- **Problem requirements**
What is needed is the number of lines below that contain the word "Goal", with no other output.

Saved entries

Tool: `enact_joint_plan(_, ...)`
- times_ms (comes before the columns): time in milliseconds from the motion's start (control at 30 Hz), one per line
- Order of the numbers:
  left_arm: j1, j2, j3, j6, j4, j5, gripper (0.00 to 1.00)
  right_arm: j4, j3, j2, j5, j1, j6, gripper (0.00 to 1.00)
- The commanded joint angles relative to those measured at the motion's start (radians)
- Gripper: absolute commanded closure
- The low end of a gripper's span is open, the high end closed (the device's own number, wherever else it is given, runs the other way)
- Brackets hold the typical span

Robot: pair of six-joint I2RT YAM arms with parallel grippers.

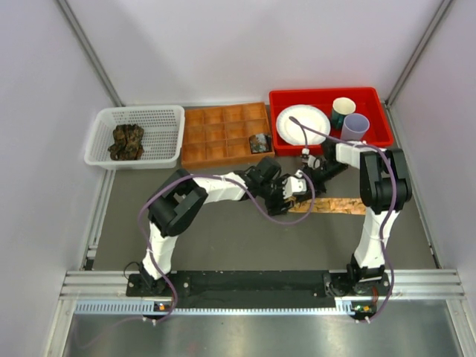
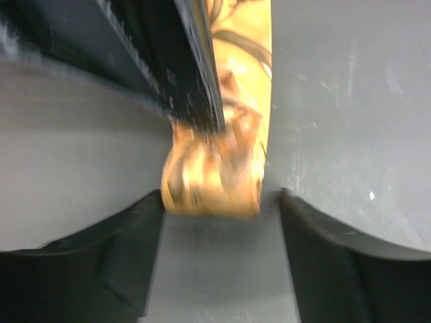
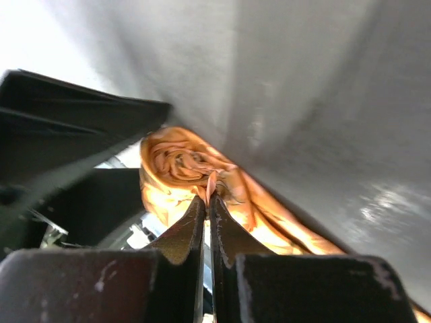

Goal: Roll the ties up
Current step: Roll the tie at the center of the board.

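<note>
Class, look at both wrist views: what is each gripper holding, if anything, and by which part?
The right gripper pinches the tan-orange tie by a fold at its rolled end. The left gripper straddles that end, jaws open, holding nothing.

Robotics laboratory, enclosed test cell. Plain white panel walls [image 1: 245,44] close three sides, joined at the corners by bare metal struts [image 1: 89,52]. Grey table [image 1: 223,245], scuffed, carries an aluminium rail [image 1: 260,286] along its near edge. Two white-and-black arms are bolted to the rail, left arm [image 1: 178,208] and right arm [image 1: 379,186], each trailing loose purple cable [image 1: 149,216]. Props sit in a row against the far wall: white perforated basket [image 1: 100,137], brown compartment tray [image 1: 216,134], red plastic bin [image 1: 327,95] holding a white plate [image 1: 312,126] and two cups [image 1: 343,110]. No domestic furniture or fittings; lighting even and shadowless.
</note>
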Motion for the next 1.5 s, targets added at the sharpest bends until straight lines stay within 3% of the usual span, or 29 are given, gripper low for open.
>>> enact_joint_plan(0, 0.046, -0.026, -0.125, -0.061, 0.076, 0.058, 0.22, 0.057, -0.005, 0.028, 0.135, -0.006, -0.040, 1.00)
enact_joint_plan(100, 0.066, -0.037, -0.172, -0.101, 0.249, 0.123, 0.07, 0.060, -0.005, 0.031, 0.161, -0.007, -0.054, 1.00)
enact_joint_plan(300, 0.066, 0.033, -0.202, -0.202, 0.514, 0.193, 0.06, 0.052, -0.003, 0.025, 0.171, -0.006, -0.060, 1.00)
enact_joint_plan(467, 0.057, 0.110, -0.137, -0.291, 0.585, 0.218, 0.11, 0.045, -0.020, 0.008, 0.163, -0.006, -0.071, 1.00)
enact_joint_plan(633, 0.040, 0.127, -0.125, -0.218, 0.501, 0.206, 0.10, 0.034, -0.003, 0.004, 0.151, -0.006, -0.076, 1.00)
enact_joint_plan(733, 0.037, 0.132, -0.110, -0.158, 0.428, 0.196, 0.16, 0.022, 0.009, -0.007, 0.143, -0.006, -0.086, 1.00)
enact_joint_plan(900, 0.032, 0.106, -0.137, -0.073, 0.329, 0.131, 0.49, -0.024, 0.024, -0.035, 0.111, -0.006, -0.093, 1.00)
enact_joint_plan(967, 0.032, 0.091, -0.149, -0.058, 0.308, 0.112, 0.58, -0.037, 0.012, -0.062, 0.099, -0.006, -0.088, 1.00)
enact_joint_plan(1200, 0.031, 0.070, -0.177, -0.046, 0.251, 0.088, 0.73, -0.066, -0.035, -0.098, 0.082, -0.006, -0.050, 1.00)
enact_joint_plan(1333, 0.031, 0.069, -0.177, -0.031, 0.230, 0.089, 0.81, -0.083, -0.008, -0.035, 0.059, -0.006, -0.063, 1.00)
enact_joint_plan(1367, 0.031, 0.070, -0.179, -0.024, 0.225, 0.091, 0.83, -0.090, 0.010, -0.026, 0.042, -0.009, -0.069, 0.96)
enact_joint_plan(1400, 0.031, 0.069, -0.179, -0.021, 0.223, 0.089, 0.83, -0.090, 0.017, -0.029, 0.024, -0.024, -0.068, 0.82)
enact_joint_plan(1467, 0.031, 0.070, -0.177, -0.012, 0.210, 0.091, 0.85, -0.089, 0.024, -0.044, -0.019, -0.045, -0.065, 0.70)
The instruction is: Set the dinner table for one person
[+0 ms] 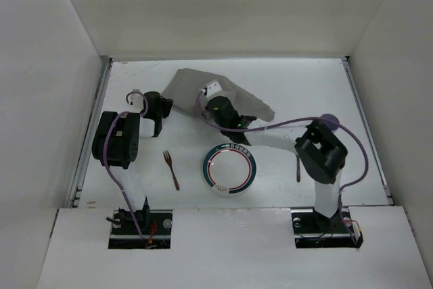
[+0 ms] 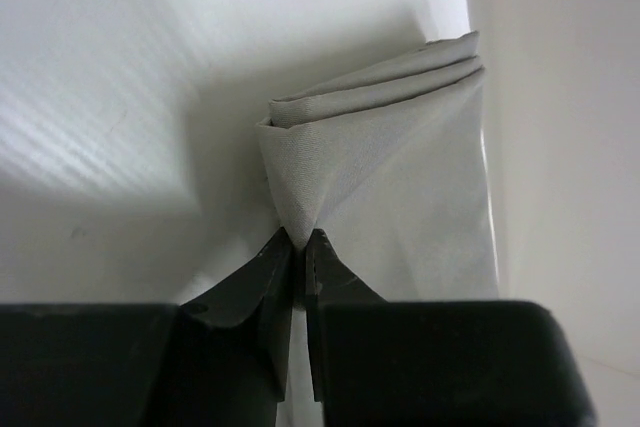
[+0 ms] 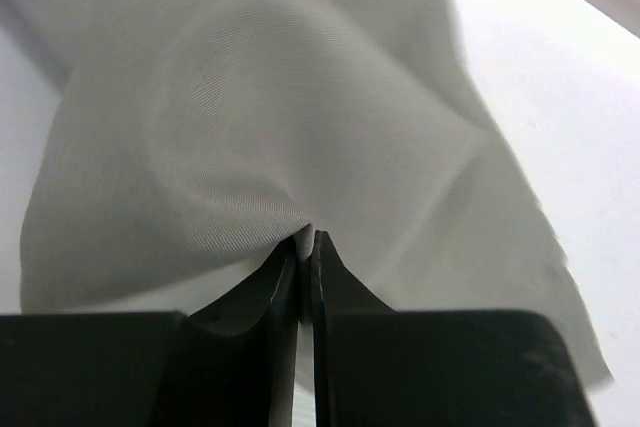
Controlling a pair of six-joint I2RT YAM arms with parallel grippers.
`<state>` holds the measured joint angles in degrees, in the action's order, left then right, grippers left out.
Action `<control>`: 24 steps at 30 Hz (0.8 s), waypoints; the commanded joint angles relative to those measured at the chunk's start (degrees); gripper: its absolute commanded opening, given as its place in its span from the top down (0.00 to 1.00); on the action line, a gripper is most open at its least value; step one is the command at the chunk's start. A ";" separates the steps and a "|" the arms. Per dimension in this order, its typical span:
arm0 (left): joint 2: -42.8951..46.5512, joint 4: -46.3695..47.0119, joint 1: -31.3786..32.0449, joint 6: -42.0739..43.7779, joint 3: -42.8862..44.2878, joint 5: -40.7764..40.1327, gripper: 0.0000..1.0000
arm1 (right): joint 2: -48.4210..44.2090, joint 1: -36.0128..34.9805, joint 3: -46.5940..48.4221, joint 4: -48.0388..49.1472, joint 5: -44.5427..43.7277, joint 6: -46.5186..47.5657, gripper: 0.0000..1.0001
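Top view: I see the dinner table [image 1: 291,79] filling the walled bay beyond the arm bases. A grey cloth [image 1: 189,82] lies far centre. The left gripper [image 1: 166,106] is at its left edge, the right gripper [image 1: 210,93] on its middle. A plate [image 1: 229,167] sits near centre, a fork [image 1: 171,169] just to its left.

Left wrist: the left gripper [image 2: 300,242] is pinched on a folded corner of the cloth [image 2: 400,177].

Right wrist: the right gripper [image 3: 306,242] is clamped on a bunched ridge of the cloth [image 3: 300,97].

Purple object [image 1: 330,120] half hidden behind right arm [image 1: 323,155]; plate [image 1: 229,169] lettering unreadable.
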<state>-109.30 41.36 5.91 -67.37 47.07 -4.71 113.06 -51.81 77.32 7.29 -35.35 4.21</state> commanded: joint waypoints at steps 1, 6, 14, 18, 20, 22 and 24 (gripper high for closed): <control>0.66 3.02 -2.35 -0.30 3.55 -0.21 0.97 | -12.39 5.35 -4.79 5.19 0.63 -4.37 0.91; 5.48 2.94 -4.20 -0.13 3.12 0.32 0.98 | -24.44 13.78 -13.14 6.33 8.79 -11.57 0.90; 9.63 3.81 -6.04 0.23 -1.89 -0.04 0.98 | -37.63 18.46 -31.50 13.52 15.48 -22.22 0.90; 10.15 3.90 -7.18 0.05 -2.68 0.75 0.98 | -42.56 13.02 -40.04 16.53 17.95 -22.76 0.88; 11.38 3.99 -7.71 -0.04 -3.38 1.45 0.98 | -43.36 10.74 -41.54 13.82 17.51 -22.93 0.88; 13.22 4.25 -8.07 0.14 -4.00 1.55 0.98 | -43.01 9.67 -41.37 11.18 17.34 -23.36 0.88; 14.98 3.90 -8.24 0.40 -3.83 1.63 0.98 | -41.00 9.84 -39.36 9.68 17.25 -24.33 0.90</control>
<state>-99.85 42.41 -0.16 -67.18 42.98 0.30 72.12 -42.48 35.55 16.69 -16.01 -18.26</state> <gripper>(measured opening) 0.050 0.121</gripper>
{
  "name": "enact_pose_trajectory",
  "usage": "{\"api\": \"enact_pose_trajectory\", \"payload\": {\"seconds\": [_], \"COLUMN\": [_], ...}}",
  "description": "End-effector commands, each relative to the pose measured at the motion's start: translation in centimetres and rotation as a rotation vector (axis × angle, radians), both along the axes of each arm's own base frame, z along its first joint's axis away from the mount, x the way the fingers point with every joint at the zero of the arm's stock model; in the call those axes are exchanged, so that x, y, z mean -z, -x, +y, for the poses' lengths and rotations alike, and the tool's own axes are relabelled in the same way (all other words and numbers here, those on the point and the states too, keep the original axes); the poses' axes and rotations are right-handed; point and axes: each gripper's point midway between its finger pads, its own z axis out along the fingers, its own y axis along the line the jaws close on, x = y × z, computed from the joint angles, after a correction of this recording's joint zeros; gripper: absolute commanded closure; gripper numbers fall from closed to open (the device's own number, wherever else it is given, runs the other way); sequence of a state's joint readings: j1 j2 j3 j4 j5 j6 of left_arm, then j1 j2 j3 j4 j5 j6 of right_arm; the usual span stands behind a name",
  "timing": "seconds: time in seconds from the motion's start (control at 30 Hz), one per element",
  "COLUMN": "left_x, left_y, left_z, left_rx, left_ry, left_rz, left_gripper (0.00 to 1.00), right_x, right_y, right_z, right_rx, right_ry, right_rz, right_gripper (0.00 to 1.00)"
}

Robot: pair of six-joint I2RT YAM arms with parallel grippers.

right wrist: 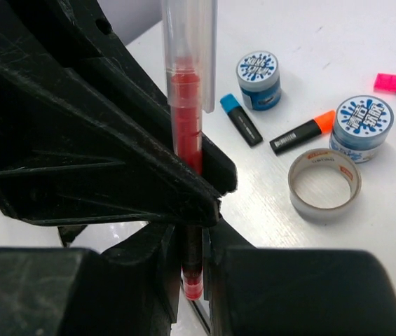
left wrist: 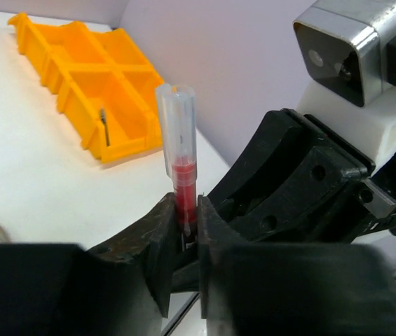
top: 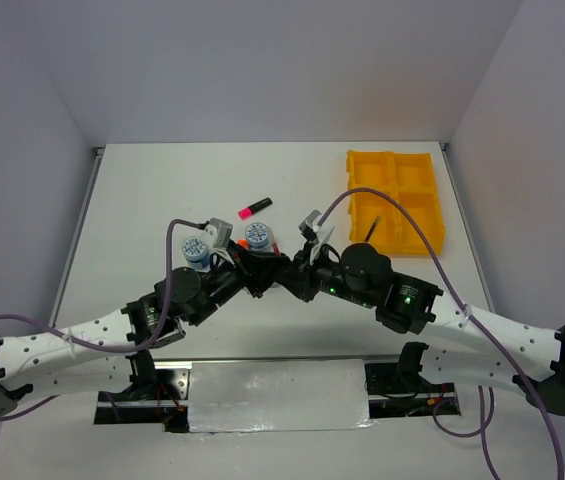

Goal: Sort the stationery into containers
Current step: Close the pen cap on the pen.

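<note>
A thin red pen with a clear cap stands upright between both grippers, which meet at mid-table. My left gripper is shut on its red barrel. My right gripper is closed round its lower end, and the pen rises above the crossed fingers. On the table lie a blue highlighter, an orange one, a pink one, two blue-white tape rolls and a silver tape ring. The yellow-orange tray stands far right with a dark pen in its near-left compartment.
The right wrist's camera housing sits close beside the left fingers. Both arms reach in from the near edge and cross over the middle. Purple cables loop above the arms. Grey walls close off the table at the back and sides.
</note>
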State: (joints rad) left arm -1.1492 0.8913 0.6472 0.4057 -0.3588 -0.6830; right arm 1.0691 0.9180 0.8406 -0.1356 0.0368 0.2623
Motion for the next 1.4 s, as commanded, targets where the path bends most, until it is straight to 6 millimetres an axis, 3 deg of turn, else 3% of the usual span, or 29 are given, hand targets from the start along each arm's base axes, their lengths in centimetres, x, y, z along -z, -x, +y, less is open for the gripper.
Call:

- **Response to the exercise**
2